Acetone‐2‐13C, trimethylphosphine oxide (TMPO), and ammonia were applied as probe molecules for solid‐state NMR investigations of Lewis acid sites on γ‐Al2O3, TiO2/anatase, and lithium‐exchanged zeolite Na‐Y. An indication for Lewis acid sites are the 31P MAS NMR signals at 48–51 ppm for TMPO‐loaded catalysts. The determination of the Lewis site density through the evaluation of these 31P MAS NMR signals, however, is difficult owing to the demanding TMPO adsorption procedure. Upon ammonia adsorption, the formation of ammonium ions at Brønsted acid sites and the coordination of ammonia at Lewis acid sites cause 1H MAS NMR signals at 6–7 ppm and −0.5–3 ppm, respectively. The integration of these signals results in the densities of Brønsted and Lewis acid sites.
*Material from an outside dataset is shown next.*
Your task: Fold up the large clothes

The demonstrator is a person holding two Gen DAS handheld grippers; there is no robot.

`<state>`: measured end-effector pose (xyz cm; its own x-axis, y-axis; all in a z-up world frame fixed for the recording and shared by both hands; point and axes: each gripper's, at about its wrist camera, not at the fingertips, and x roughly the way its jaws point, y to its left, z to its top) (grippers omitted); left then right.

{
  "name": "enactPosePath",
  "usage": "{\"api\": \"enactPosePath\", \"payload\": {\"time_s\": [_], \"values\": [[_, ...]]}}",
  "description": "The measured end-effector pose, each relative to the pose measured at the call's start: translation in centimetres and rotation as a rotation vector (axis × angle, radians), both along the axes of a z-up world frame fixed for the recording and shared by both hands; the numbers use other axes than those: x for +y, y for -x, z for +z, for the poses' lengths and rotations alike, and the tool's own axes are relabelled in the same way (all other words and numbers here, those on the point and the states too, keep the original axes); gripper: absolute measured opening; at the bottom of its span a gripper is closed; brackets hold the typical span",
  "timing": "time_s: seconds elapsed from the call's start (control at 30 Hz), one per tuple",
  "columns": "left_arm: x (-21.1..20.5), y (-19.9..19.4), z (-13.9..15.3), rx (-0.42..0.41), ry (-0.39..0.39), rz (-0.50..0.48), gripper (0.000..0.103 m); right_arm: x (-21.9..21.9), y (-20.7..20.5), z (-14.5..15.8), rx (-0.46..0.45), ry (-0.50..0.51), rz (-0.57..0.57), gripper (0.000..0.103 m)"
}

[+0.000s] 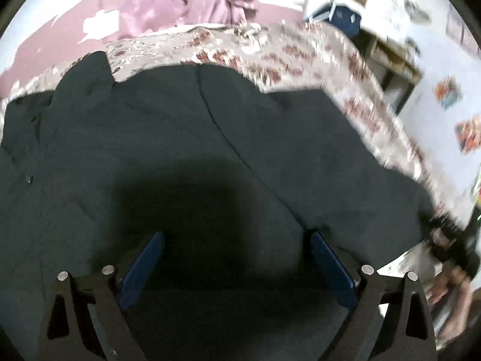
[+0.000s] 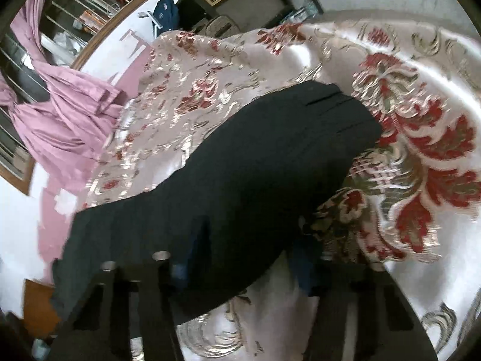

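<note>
Left wrist view shows the dark garment (image 1: pixel 186 138) spread across most of the frame, lying on the floral bedspread (image 1: pixel 300 51), with a seam running diagonally from upper centre toward lower right. The left gripper (image 1: pixel 237 240) stands with its jaws spread wide above the cloth at lower centre; nothing sits between its blue pads (image 1: pixel 327 258). Right wrist view shows a narrower part of the same dark garment (image 2: pixel 240 180) reaching from lower left to upper centre over the floral bedspread (image 2: pixel 421 120). The right gripper (image 2: pixel 240 267) has its jaws partly drawn together at the bottom of the frame with the garment's near edge between them; blur and shadow hide the pads, so whether they actually pinch the cloth cannot be told. Judged from this layout, folding is at an early stage: the garment lies largely flat and open, with no finished fold visible. Pink fabric (image 2: pixel 60 114) hangs at upper left.
</note>
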<state>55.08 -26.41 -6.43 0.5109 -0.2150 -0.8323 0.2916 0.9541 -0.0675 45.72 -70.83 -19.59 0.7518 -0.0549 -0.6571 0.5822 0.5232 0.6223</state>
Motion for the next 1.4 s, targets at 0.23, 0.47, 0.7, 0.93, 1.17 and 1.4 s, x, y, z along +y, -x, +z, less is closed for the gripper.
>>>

Future studies have to clarify whether the different 1H chemical shifts in the range of −0.5–3 ppm for ammonia coordinated at Lewis acid sites on solid catalysts are a hint at the different strengths of these surface sites. NMR characterization of Lewis acid sites: Lewis acid sites on TiO2, γ‐Al2O3, and lithium‐exchanged zeolite Y were studied. 31P MAS NMR spectroscopy of the trimethylphosphine oxide‐loaded catalysts allowed the identification of Lewis acid sites from the signals at 48–51 ppm. The site densities were determined by 1H MAS NMR spectroscopy of the ammonia‐loaded catalysts and evaluation of the signals at −0.5–3 ppm.